PROBLEM STATEMENT: In the records that come next, find every line with "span". Return those lines.

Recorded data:
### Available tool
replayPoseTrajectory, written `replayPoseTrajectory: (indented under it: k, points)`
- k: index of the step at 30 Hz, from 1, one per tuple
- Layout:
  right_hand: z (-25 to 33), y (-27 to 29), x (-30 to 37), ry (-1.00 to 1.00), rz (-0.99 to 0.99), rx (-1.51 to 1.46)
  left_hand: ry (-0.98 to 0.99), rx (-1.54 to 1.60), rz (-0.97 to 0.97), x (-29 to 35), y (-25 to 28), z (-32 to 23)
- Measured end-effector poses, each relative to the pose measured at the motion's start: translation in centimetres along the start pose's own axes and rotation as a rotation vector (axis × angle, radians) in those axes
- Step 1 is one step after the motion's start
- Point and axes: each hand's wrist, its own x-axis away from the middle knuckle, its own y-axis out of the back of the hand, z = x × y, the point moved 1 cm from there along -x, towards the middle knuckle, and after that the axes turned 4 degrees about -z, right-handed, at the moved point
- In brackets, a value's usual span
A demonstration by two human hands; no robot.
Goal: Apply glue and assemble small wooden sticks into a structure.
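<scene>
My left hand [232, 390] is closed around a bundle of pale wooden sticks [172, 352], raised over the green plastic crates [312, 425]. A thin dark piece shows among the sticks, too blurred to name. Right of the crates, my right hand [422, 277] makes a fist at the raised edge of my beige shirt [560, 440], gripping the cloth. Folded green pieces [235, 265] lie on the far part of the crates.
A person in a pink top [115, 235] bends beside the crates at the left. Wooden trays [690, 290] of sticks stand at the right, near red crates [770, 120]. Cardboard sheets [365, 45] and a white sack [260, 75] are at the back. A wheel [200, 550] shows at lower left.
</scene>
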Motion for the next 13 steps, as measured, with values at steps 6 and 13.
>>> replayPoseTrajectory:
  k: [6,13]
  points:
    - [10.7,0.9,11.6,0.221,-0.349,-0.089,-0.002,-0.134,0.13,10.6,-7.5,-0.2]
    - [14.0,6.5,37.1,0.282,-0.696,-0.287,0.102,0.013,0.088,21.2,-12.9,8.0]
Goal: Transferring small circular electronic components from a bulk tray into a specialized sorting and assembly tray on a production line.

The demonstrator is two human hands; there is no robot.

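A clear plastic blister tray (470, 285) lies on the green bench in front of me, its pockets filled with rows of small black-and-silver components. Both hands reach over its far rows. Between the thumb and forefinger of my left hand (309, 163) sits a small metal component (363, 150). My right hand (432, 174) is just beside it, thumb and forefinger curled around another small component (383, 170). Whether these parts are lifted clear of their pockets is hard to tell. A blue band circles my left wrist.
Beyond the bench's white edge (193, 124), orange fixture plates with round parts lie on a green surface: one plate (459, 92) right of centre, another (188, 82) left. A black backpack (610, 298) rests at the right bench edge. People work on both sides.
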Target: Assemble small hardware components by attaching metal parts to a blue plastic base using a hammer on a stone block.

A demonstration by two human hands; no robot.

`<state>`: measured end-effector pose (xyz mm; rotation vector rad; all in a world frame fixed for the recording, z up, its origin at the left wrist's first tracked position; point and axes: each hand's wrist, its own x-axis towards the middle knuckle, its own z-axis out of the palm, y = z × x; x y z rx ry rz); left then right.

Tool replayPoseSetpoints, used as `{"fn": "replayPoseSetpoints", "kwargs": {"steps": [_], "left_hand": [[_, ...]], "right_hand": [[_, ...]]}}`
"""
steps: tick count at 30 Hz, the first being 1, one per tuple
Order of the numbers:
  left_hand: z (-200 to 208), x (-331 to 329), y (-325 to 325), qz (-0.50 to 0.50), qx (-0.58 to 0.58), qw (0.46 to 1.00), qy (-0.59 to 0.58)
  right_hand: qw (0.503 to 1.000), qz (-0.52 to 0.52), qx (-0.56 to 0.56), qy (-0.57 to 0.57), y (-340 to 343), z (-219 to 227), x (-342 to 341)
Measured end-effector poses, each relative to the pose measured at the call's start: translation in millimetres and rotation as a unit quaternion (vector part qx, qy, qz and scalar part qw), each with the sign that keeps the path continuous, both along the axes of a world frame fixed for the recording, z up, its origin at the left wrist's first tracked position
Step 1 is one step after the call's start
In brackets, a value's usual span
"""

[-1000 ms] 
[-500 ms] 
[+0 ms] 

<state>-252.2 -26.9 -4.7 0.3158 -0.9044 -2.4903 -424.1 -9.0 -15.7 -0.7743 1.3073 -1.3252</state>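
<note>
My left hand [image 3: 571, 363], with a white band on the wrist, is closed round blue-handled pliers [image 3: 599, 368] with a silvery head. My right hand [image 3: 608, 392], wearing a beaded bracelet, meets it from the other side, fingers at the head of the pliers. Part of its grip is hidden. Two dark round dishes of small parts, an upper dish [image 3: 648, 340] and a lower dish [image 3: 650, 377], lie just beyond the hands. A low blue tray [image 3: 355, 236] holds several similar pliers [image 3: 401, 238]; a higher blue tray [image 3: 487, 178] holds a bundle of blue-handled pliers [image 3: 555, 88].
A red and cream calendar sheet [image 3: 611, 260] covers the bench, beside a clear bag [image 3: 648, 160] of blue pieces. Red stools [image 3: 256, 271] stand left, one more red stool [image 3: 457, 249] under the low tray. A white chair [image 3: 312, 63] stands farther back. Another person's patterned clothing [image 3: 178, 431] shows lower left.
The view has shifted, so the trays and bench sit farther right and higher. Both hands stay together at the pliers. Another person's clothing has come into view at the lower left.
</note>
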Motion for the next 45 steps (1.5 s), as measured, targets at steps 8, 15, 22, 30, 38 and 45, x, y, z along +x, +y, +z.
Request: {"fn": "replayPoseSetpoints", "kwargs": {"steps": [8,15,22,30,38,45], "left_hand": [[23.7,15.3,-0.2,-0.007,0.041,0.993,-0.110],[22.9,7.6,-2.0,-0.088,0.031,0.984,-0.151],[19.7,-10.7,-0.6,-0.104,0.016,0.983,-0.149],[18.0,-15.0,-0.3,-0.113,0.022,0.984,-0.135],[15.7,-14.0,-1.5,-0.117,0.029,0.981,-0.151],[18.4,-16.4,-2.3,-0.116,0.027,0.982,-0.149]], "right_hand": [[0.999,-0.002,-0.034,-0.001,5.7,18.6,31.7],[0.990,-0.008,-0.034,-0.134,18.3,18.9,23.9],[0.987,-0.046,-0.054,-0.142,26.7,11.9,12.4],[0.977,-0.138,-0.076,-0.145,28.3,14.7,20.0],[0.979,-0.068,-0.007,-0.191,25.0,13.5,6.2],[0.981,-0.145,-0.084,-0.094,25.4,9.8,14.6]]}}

OUTPUT FOR THIS TASK:
- In brackets, a value's usual span
In brackets, a value's usual span

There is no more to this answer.